**WHAT IS NEEDED:** Range to output from the entries below: the line containing "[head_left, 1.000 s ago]" through the line containing "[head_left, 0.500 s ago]". Set it down exactly, ends included, nothing else.

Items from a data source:
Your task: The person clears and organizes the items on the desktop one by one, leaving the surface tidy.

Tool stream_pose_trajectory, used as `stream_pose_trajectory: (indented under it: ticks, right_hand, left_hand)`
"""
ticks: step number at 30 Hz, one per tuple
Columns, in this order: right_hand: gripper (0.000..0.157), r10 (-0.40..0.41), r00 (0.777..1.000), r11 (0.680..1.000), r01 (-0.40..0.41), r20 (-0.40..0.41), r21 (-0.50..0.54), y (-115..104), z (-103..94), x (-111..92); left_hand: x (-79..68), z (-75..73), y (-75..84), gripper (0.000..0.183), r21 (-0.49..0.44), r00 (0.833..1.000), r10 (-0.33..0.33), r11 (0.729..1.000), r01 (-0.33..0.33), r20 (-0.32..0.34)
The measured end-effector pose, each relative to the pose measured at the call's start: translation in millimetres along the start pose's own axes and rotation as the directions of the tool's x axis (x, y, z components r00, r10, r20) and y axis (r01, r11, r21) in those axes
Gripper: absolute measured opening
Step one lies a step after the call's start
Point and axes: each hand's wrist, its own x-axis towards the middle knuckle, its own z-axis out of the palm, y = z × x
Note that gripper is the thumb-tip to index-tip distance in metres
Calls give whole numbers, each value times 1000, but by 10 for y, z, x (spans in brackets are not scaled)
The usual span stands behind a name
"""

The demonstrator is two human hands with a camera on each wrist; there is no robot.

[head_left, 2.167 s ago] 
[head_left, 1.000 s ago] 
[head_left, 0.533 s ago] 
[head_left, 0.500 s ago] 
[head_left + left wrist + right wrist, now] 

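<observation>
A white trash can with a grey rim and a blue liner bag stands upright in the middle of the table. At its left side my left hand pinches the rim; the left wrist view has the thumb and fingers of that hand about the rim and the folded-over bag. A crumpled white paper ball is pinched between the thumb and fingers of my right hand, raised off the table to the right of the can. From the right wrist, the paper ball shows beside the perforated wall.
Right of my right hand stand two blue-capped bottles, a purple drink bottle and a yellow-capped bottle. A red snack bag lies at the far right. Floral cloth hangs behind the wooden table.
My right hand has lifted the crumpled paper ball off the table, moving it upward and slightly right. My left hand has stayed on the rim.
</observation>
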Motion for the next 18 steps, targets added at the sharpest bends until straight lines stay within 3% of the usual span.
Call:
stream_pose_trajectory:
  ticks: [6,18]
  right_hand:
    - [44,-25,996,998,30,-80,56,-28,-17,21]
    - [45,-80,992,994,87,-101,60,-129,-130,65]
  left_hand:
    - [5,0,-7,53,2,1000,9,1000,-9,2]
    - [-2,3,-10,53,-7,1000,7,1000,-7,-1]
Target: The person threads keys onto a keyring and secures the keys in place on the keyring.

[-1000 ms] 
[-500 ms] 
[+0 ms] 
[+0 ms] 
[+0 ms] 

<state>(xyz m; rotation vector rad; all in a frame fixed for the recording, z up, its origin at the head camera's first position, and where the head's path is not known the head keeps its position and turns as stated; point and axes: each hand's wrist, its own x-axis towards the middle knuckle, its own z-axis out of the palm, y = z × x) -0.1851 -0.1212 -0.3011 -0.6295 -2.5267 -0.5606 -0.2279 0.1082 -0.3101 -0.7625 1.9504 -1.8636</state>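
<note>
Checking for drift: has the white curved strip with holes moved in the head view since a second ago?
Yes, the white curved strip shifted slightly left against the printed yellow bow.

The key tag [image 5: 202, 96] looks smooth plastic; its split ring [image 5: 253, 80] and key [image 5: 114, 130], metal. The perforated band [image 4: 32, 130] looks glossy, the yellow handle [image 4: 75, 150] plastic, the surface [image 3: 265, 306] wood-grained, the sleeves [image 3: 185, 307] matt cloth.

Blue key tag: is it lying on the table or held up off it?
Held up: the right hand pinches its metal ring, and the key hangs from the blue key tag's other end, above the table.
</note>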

**OUTPUT BELOW:**
[head_left, 1.000 s ago] 
[head_left, 0.533 s ago] 
[head_left, 0.500 s ago] 

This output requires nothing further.